In einem Bericht des Bundesministeriums des Innern heißt es: „Alle vier Minuten erlebt eine Frau Gewalt durch ihren Partner oder Ex-Partner.“ (Quelle: Bundesministerium des Innern „Gewalt gegen Frauen“, 12.06.2025). Frauen sind stärker von häuslicher Gewalt betroffen und fast sechs Mal so oft von sexueller Gewalt als Männer. 2023 wurde statistisch gesehen fast jeden Tag ein Femizid begangen, d. h. eine Frau getötet. Der Begriff des Femizids bezeichnet die Tötung einer Frau aufgrund ihres Geschlechts. Hintergrund dessen sind hierarchische Geschlechter- und Machtverhältnisse. Die Bezeichnung zielt darauf ab, die Dimension der Gewalt gegen Frauen zu betonen und zu verdeutlichen, dass es sich hierbei um ein strukturelles und gesamtgesellschaftliches Problem handelt.

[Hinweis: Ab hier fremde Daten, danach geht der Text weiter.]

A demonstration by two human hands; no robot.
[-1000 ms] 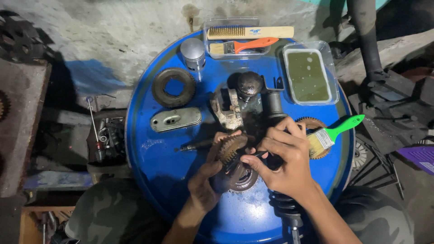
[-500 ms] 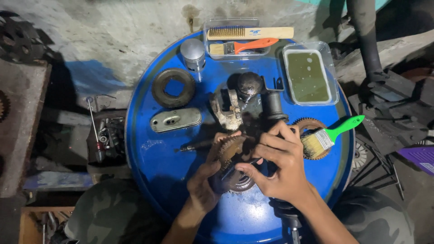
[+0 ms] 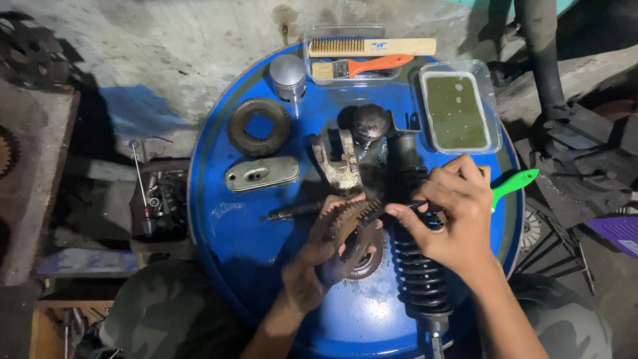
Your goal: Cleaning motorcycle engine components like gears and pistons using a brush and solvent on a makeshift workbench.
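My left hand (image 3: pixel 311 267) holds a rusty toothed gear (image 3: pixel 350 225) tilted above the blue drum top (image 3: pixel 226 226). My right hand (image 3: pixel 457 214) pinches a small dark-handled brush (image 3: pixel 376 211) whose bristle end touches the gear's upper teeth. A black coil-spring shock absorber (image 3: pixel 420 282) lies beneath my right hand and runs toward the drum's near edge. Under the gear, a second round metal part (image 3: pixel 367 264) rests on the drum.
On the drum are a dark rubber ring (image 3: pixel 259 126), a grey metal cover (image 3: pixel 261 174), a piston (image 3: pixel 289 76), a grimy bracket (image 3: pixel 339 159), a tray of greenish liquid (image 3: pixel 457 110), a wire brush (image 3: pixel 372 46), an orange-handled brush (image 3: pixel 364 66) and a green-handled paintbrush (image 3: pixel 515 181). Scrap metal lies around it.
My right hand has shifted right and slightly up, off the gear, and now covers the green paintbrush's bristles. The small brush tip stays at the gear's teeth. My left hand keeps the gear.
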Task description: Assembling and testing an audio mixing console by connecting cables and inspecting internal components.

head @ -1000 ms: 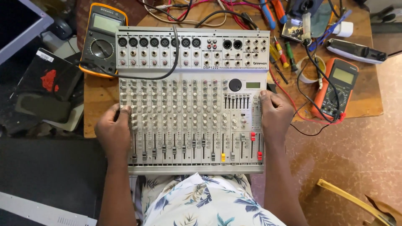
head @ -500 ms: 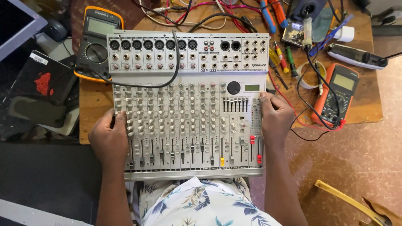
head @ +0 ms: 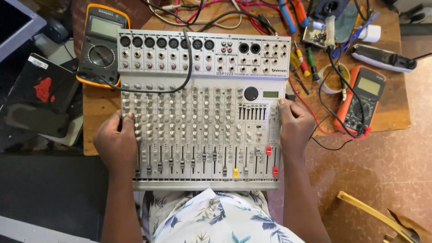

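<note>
Mixer (head: 202, 112) between my hands, near edge over my lap, far end on wooden table (head: 96, 112) | judged heavy, rigid, knobs fragile: take by side edges | left hand (head: 116, 144) curled closed on left edge | right hand (head: 294, 126) curled on right edge | beyond: yellow multimeter (head: 101, 45), orange multimeter (head: 362, 101)

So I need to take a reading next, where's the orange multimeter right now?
In the head view the orange multimeter lies on the wooden table to the right of the mixer, just beyond the right hand.
</note>
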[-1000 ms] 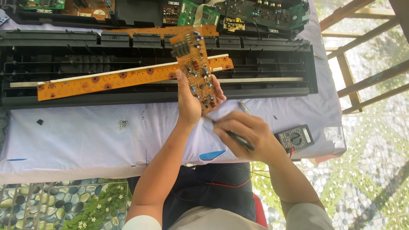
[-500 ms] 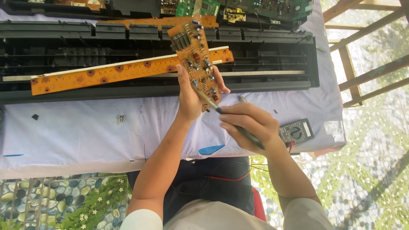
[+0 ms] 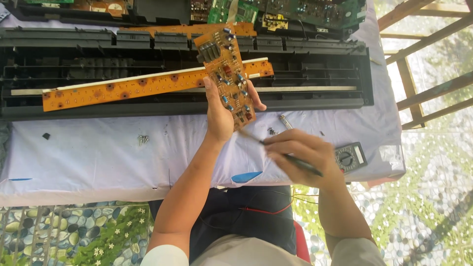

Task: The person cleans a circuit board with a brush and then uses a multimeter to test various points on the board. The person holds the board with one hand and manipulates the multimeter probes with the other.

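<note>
My left hand [image 3: 219, 116] grips a small orange circuit board [image 3: 225, 69] studded with components and holds it upright above the table. My right hand [image 3: 301, 157] pinches a thin black probe [image 3: 286, 156] like a pen. Its tip points toward the lower edge of the board; whether it touches is unclear. Behind the board, a long orange circuit strip [image 3: 148, 87] lies slanted across an opened black keyboard casing [image 3: 315, 59].
A black multimeter [image 3: 349, 156] lies by my right hand on the white tablecloth [image 3: 88, 157]. Loose screws [image 3: 143, 140] and a metal plug [image 3: 286, 121] rest on the cloth. Green circuit boards [image 3: 295, 10] sit at the far edge. A wooden frame [image 3: 423, 54] stands right.
My right hand has dropped away from the board's lower edge toward me, taking the probe along. The left hand keeps the board in much the same place.
</note>
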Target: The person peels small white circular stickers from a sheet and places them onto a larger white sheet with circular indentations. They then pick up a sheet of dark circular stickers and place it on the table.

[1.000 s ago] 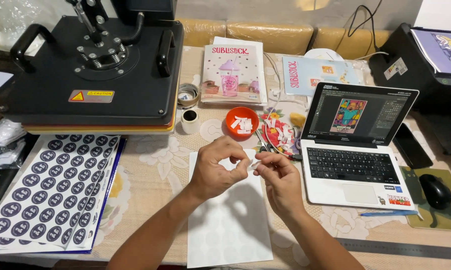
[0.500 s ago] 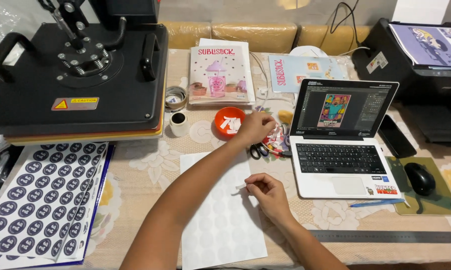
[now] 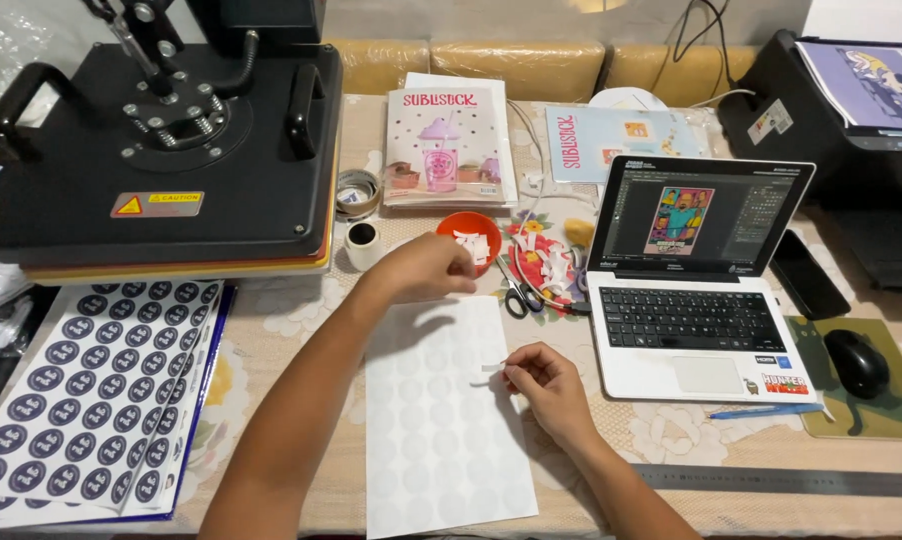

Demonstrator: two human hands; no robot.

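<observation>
White and faintly marked with rows of circles, a sheet of paper (image 3: 441, 420) lies flat on the patterned tablecloth (image 3: 271, 320), directly below the person's two hands. The right hand (image 3: 549, 385) rests on the sheet's right edge with its fingers curled in, thumb and forefinger pinched shut on a small white strip (image 3: 493, 368) that sticks out to the left over the paper. The left hand (image 3: 426, 268) reaches forward past the top edge of the sheet, fingers bunched loosely together at the rim of a small orange bowl (image 3: 468, 236) holding white scraps; whether it actually grips anything there cannot be told, since the fingertips are turned away from the camera. Scissors (image 3: 516, 295) lie just right of that hand, beside a heap of colourful cut stickers (image 3: 546, 258). An open laptop (image 3: 696, 290) stands to the right, with a dark mouse (image 3: 856, 362) on a mat beyond it. To the left sit a black heat press (image 3: 161, 150) and a sheet of round dark stickers (image 3: 81, 390). A metal ruler (image 3: 791, 480) lies near the table's front edge.
</observation>
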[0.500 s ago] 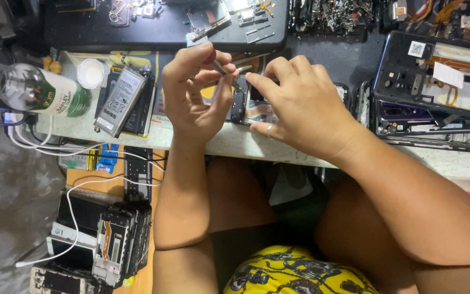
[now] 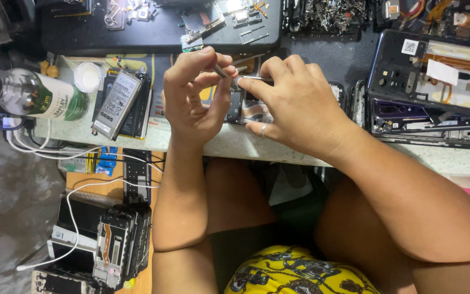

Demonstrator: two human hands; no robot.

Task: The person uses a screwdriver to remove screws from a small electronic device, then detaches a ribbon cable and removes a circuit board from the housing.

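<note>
Both hands are up over the opened phone (image 2: 248,109), which lies at the near edge of the pale bench (image 2: 278,149) in the middle of the frame, mostly hidden under the fingers. The left hand (image 2: 194,95) has thumb and forefinger pinched tight on a slim metal tool (image 2: 223,71) — tweezers or a fine driver, I cannot tell which — its tip angled down toward the top of the phone. The right hand (image 2: 295,103) curls over the phone's upper edge, fingertips closed on the frame to steady it, ring finger resting on the bench. It looks like fine work inside the handset, a small part being picked or seated; the next move would call for a steady tip and the phone kept from sliding. Clutter crowds in: a loose phone battery (image 2: 116,103) and a white cap (image 2: 89,76) at upper left, a clear bottle with a green label (image 2: 31,95) lying on its side at the far left, a stripped phone chassis (image 2: 431,87) at upper right, white cables (image 2: 77,155) trailing off the bench edge, and a stack of dismantled phones (image 2: 118,242) at lower left.
</note>
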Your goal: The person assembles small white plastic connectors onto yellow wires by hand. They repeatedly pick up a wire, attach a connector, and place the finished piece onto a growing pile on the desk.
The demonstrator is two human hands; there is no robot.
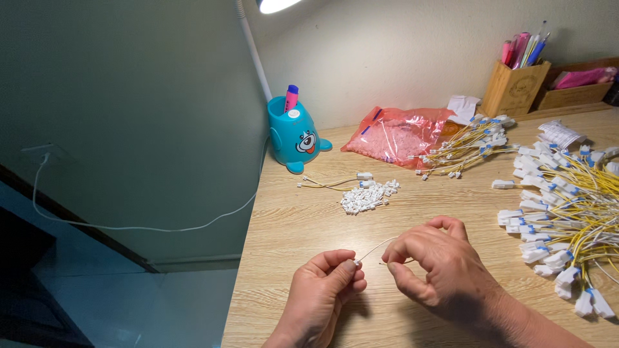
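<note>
Wooden desk: both hands (left hand, right hand) pinch thin wire.

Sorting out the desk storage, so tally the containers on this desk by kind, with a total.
Blue animal-shaped pen holder: 1
Wooden pen cup: 1
Wooden tray: 1
Pink plastic bag: 1
Total: 4
</note>
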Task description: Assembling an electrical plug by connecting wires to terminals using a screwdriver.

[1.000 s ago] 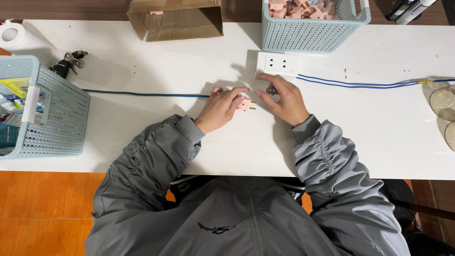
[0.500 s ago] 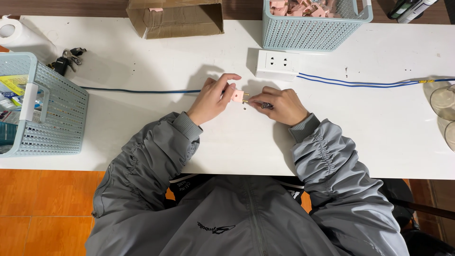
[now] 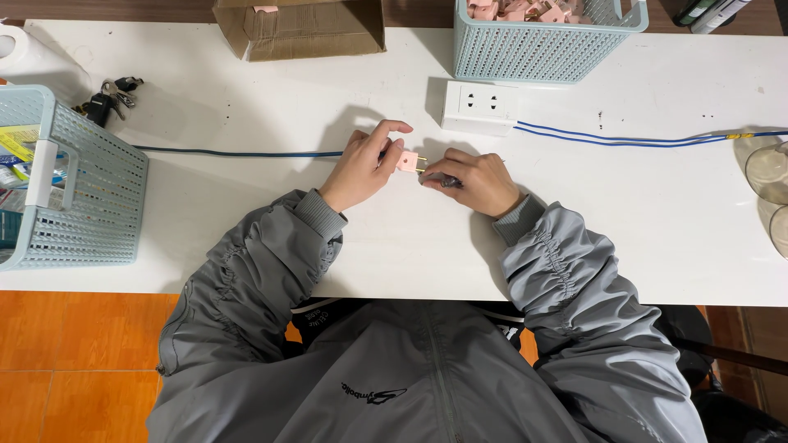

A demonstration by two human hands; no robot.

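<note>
- one white table (image 3: 657, 238), holds everything below
- two light-blue mesh baskets: left basket (image 3: 78, 209) at the table's left edge, far basket (image 3: 542, 45) at the back with pink parts inside, count not readable
- one brown cardboard box (image 3: 304, 29) at the back, left of the far basket
- one white socket block (image 3: 480, 107) with two outlets, just beyond the hands; blue cable (image 3: 640, 138) runs right from it, two strands side by side
- one set of keys (image 3: 107, 97) back left
- left hand (image 3: 361, 168): thumb and fingers pinched on one small pink plug (image 3: 409, 161), index finger raised
- plug sits between the hands, above the table centre; long axis left-right, metal prongs point right toward the right hand
- right hand (image 3: 476, 180): curled tight around one thin dark tool (image 3: 450, 182), tip aimed left at the prongs
</note>
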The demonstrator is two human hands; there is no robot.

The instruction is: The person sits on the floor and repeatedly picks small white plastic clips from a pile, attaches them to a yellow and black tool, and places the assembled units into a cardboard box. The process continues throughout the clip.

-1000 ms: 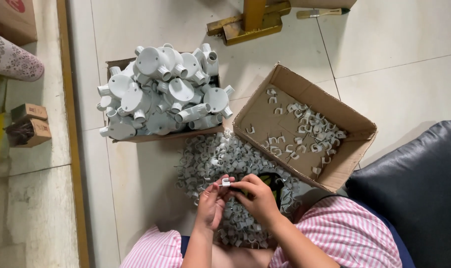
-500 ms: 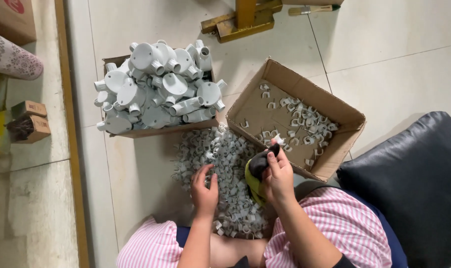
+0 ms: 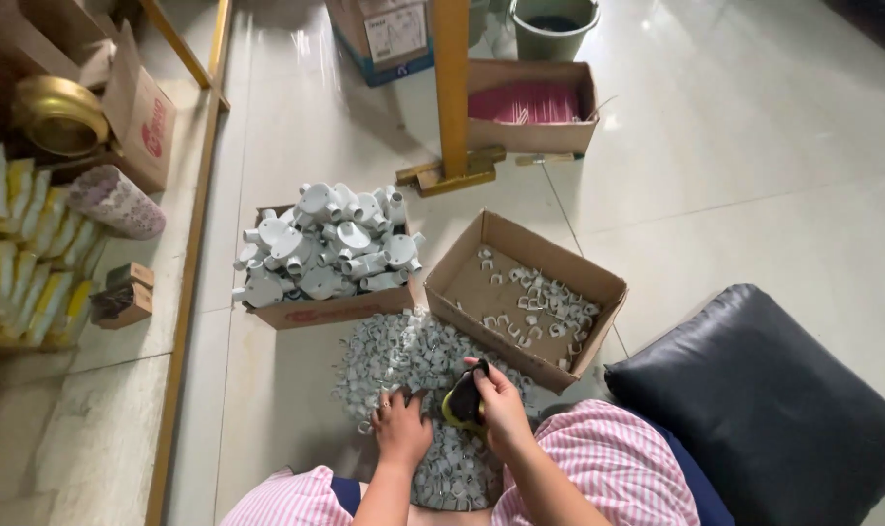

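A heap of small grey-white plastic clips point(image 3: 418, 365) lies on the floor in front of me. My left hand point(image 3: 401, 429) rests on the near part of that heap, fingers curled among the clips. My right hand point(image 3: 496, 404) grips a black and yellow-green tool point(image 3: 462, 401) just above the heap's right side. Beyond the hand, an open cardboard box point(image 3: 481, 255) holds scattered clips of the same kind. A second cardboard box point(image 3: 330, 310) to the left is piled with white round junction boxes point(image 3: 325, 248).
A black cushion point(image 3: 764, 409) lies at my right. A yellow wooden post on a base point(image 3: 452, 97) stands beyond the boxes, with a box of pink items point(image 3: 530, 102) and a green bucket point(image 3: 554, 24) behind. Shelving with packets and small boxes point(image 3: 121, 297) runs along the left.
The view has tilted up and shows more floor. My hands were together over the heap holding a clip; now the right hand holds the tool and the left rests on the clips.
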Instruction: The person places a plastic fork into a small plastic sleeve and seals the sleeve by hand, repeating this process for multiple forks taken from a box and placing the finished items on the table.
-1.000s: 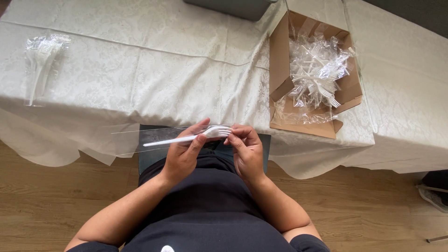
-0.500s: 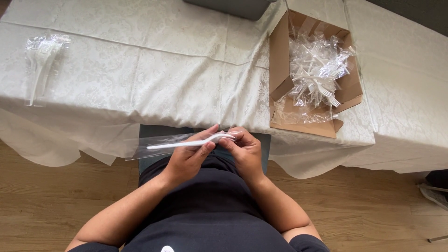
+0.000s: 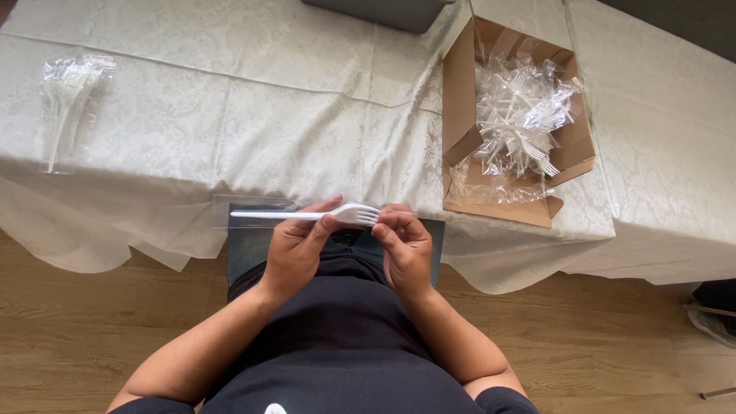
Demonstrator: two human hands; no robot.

Dies alles zeigt, dass der Einsatz für Gleichberechtigung auch heute noch dringend nötig ist und zwar in allen Bereichen.
Der erste Frauenstreik Deutschlands fand am 8. März 1994 statt, bei dem rund eine Millionen Frauen auf die Straße gingen. Und auch für nächstes Jahr am 9. März 2026 wurde zu einem bundesweiten „Streik der Frauen“ für Gleichstellung aufgerufen, inspiriert von dem Beispiel der isländischen Frauen.